**What the exercise asks**. Scan the entries for lines with the word "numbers", then copy those lines.

____ Materials provided

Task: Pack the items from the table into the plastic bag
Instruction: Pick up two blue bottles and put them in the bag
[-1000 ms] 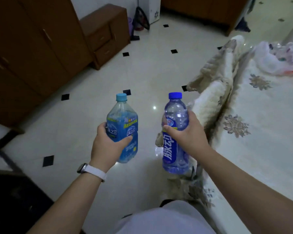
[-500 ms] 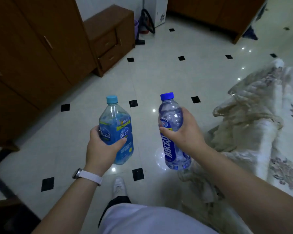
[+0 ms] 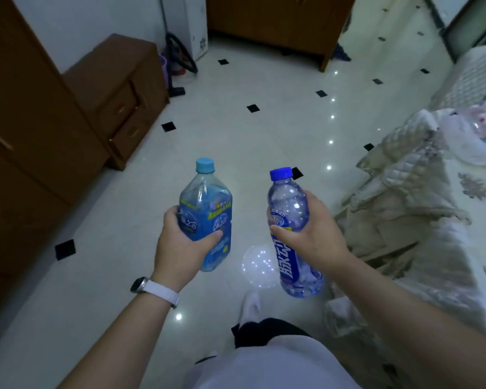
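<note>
My left hand (image 3: 180, 245) grips a squarish light-blue bottle (image 3: 208, 203) with a pale blue cap, held upright over the tiled floor. My right hand (image 3: 312, 234) grips a rounder clear bottle (image 3: 288, 203) with a dark blue cap and blue label, also upright, to the right of the first one. A translucent plastic bag (image 3: 472, 136) with pinkish contents lies at the far right on the cloth-covered table (image 3: 443, 220), well beyond my right hand.
Brown wardrobe (image 3: 26, 122) and a low drawer cabinet (image 3: 124, 88) line the left side. Another wooden cabinet (image 3: 278, 21) stands at the back. The table's quilted cloth (image 3: 399, 175) hangs down on the right. My foot in a white sock (image 3: 251, 304) is on the glossy floor.
The view swung left, then back toward the table; the plastic bag left the view and is again in sight at the right edge. Both hands kept their bottles, and I stepped forward.
</note>
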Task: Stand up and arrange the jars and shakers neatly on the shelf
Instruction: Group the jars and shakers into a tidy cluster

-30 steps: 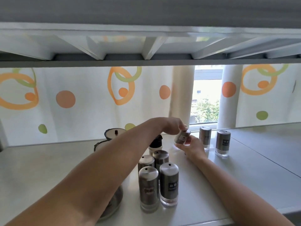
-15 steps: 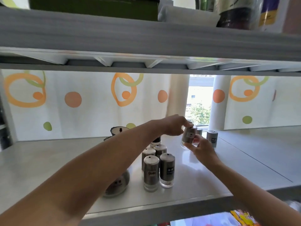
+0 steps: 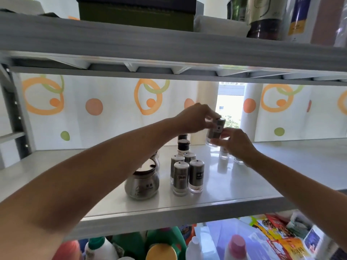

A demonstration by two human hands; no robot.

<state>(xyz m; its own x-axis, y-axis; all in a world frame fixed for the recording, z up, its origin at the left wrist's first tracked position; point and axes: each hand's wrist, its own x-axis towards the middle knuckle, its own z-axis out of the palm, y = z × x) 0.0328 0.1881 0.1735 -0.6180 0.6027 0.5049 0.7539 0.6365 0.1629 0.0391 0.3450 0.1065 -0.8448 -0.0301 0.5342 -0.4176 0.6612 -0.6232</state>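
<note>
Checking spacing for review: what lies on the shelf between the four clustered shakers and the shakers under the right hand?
Nothing: the head view shows bare shelf between the four clustered shakers and the shakers under the right hand.

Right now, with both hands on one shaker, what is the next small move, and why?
Probably lower the shaker upright onto the shelf, beside the two standing shakers partly hidden by the right hand. The left hand pinches its top, the right holds its base, and it seems lifted and slightly tilted, so it is not yet placed.
</note>
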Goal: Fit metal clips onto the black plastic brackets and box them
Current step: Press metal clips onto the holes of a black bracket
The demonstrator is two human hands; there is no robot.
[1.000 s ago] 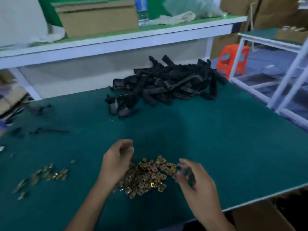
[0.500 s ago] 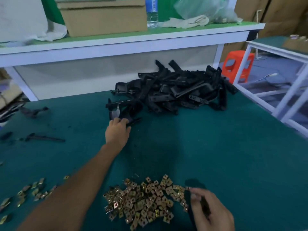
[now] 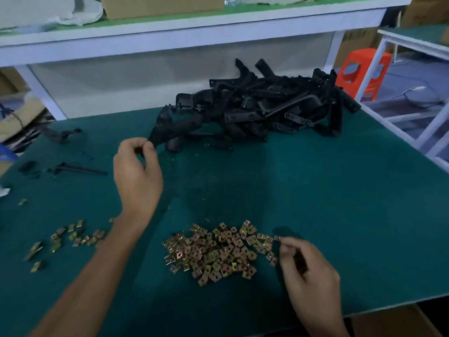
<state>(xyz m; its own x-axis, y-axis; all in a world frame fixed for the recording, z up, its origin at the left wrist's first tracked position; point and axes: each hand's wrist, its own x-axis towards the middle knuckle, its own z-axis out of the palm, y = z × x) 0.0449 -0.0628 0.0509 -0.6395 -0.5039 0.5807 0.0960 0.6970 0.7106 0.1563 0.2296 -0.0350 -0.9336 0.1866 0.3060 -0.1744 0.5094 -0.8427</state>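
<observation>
We see the black bracket [image 3: 176,128], blurred, at the near left edge of the bracket pile [image 3: 272,105]; its near end is pinched between thumb and fingers of the left hand [image 3: 138,176]. The right hand [image 3: 308,271], fingers curled, pinches what looks to us like one metal clip [image 3: 277,238] just beside the right edge of the clip pile [image 3: 216,254]. Both piles lie well apart on the green table [image 3: 352,215]. Some scattered clips [image 3: 75,235] lie left of the left forearm, and an orange stool [image 3: 362,69] stands behind the table.
</observation>
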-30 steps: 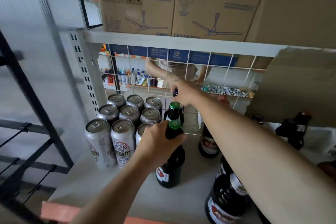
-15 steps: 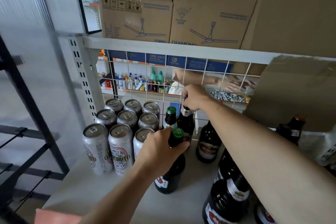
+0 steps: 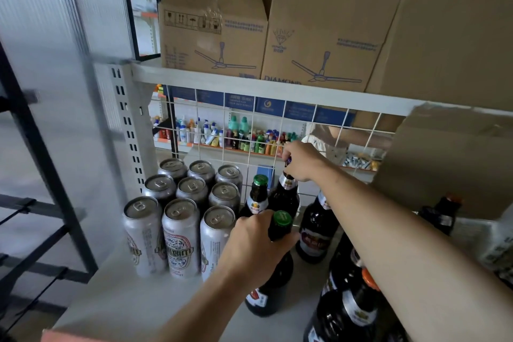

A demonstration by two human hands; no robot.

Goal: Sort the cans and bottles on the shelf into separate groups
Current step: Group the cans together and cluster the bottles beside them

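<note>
Several silver beer cans (image 3: 191, 203) stand in a tight block at the left of the white shelf (image 3: 144, 302). My left hand (image 3: 255, 247) grips the neck of a dark bottle with a green cap (image 3: 277, 280), upright just right of the cans. My right hand (image 3: 302, 159) holds the top of another dark bottle (image 3: 286, 200) at the back by the wire grid. A small green-capped bottle (image 3: 258, 197) stands between that bottle and the cans. More dark bottles (image 3: 316, 228) stand to the right, under my right forearm.
A white wire grid (image 3: 327, 130) closes the back of the shelf. Cardboard boxes (image 3: 324, 25) sit on the shelf above, and another box (image 3: 449, 164) hangs over the right side. A perforated upright post (image 3: 130, 130) stands left of the cans. Another person's arm shows behind the grid.
My right hand has set its dark bottle down at the back, beside the small green-capped bottle. My left hand keeps hold of the front bottle's neck, close to the cans.
</note>
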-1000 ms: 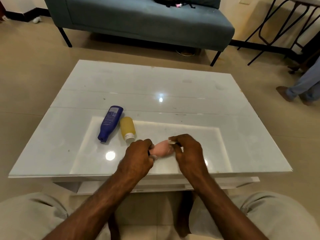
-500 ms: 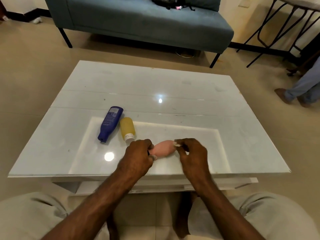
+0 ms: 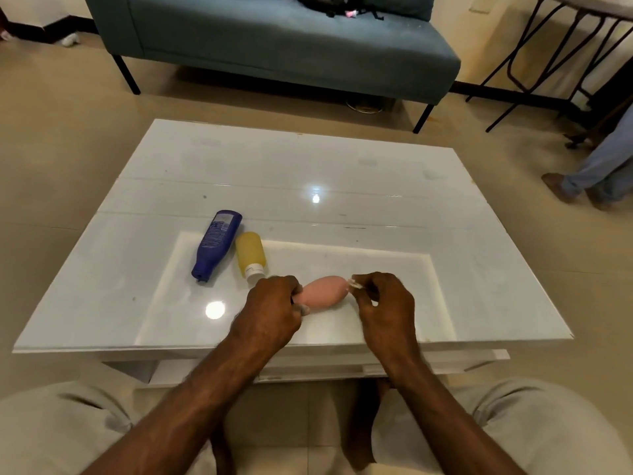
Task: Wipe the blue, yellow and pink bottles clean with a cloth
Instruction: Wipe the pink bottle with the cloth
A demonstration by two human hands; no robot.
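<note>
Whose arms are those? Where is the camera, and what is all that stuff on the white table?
There is no machine here, just a person sitting down. All the pictures come from one camera worn on their head. It looks forward and down, so you see their own arms and knees.

The left hand has its grip around one end of a pink bottle, which is turned on its side. I cannot tell if the bottle rests on the shiny white table or is held just above it. The right hand pinches a small white scrap at the bottle's other end. That scrap is probably the wiping cloth.

A blue bottle and a yellow bottle lie side by side on the table, further left. Behind the table stands a blue-grey sofa.
</note>
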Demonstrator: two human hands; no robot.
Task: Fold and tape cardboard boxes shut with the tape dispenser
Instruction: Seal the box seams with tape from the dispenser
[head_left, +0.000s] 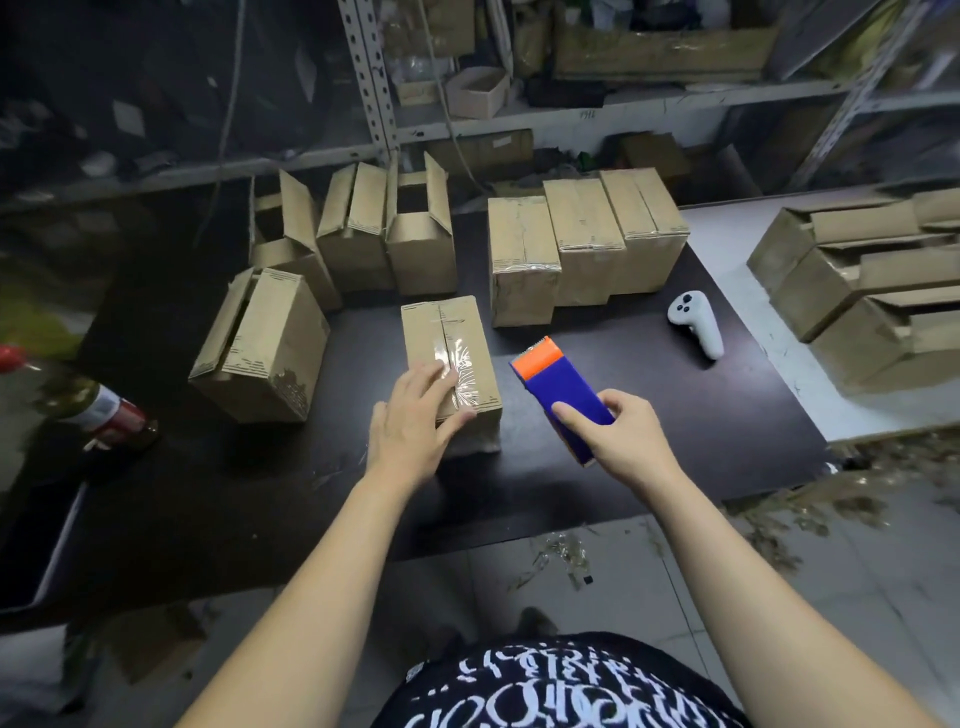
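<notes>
No legible text; the white lettering on the black shirt (561, 686) is unreadable

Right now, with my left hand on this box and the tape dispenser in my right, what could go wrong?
1. The tape covers only the near part of the seam on the box; if your left hand lifts off, the far flaps may spring up.
2. That tape looks wrinkled, so it may not hold well.
3. The white controller lies right of the tape dispenser in your right hand; a wide swing might knock it.
</notes>
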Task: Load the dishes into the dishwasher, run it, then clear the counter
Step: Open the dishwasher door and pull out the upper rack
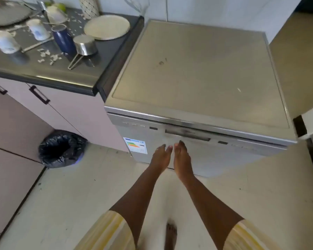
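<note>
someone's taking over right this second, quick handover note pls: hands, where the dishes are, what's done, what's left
Left hand and right hand: both open and empty, fingers straight, side by side just below the handle recess.
Dishwasher: door shut.
Dishes on the counter: cream plate, grey plate, white cups, blue cup, steel saucepan, with scraps around them.
Done: nothing loaded.
Left: open the door, load, run it, clear the counter.
</note>
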Available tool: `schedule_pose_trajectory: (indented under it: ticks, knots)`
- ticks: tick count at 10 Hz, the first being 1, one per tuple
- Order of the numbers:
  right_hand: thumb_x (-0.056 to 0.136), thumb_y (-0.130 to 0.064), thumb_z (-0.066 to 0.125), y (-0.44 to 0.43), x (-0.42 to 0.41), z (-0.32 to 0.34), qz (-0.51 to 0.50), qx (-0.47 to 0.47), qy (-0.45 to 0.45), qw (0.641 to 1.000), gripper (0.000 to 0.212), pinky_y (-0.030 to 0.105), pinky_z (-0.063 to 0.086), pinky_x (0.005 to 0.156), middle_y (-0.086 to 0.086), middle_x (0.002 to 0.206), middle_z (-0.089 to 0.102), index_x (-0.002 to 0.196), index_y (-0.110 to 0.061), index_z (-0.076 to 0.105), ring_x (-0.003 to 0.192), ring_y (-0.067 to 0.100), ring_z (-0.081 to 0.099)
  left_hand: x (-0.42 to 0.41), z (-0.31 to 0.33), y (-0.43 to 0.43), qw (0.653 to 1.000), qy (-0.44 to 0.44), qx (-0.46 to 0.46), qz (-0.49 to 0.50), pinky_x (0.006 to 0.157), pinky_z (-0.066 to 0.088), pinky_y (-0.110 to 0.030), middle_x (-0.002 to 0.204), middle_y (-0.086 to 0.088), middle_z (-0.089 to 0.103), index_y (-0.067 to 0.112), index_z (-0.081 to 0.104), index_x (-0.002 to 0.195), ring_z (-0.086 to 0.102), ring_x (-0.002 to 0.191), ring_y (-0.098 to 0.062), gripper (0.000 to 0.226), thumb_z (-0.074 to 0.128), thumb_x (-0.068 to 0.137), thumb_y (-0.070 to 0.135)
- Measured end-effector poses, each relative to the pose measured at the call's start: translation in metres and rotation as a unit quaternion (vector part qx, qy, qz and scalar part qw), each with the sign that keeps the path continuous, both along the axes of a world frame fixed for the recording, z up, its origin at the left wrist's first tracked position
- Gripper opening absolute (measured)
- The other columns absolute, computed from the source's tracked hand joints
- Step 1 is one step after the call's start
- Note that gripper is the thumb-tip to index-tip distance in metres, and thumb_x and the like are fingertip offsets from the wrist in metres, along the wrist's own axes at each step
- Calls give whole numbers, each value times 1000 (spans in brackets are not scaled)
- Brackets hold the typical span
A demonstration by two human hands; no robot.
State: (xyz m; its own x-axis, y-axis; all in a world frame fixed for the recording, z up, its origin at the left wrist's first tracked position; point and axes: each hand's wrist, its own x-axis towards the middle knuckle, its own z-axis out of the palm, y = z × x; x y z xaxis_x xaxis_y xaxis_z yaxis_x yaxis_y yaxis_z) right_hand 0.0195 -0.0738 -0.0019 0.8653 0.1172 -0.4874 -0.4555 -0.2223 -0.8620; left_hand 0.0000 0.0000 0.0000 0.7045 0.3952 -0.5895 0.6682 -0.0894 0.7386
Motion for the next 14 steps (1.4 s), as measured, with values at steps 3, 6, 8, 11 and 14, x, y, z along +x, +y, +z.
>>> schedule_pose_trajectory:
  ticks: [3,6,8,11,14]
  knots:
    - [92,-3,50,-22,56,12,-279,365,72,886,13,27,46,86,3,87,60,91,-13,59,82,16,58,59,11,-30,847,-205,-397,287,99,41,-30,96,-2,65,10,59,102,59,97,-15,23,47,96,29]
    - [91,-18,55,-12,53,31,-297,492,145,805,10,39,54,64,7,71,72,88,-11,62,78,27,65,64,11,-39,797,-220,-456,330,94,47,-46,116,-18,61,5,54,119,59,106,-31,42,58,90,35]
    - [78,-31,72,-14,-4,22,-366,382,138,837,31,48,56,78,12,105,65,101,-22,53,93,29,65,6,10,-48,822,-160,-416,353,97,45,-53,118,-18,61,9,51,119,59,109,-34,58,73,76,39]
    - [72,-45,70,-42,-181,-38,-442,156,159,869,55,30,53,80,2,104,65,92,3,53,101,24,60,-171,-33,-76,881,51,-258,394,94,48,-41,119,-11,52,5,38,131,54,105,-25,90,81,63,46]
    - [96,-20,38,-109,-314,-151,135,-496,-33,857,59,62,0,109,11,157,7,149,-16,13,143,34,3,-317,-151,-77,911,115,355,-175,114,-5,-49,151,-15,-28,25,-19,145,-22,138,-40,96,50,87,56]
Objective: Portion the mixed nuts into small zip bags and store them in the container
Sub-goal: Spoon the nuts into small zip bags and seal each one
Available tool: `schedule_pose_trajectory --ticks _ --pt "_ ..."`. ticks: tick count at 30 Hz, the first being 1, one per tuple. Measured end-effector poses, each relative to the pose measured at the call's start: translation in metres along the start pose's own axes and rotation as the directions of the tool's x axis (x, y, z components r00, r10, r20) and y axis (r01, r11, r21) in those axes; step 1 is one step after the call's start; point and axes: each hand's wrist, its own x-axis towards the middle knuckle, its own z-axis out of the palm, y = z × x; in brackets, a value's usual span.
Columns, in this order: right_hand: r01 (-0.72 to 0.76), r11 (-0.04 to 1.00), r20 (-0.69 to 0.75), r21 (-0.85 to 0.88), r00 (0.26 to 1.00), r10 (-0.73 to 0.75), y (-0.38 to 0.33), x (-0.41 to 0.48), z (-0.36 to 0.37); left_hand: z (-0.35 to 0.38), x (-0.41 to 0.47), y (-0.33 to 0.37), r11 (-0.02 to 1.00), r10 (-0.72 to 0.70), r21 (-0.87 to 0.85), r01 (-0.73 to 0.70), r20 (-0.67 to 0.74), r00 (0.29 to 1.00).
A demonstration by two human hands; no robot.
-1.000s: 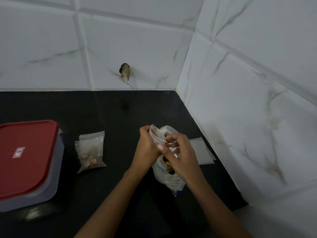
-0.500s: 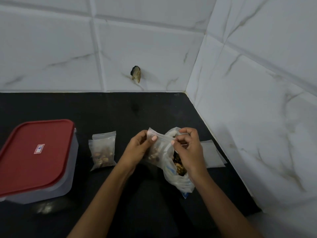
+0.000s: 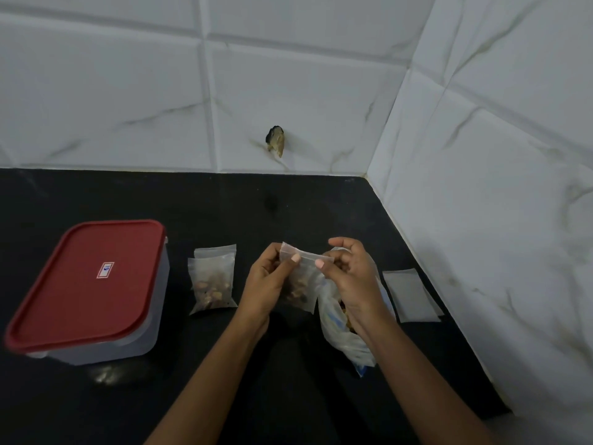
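Note:
A small clear zip bag (image 3: pixel 301 284) with nuts in its lower half hangs between my hands above the black counter. My left hand (image 3: pixel 268 285) pinches the left end of its top strip and my right hand (image 3: pixel 349 277) pinches the right end. Under my right hand lies the large clear bag of mixed nuts (image 3: pixel 345 335), partly hidden by my wrist. A filled small bag (image 3: pixel 212 279) lies flat to the left. The container (image 3: pixel 96 316) with its red lid (image 3: pixel 86 281) on stands at the far left.
Empty small zip bags (image 3: pixel 410 295) lie flat near the right wall. White tiled walls close the counter (image 3: pixel 224 213) at the back and right, meeting in a corner. A dark chipped spot (image 3: pixel 275 140) marks the back wall.
The small bag moved left, off the large bag's mouth. Both hands now pinch its top strip at the two ends. The view shifted left, bringing the container further in.

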Motion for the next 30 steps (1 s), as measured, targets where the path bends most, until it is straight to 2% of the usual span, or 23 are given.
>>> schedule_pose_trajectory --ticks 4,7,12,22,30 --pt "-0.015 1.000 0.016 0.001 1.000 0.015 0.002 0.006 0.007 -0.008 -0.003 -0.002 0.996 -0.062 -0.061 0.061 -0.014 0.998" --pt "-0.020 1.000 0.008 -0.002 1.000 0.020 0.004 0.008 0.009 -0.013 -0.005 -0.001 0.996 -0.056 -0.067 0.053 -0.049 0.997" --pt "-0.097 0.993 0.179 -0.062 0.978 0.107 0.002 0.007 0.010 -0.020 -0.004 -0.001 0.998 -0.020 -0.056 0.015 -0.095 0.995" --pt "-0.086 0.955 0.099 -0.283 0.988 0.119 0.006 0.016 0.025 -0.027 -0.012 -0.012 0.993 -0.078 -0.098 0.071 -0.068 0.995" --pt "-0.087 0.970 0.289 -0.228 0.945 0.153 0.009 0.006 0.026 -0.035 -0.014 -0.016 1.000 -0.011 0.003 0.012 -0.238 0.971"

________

**Problem solution**.
- Order of the numbers:
- Calls give whole numbers, each value times 1000 (spans in brackets are not scaled)

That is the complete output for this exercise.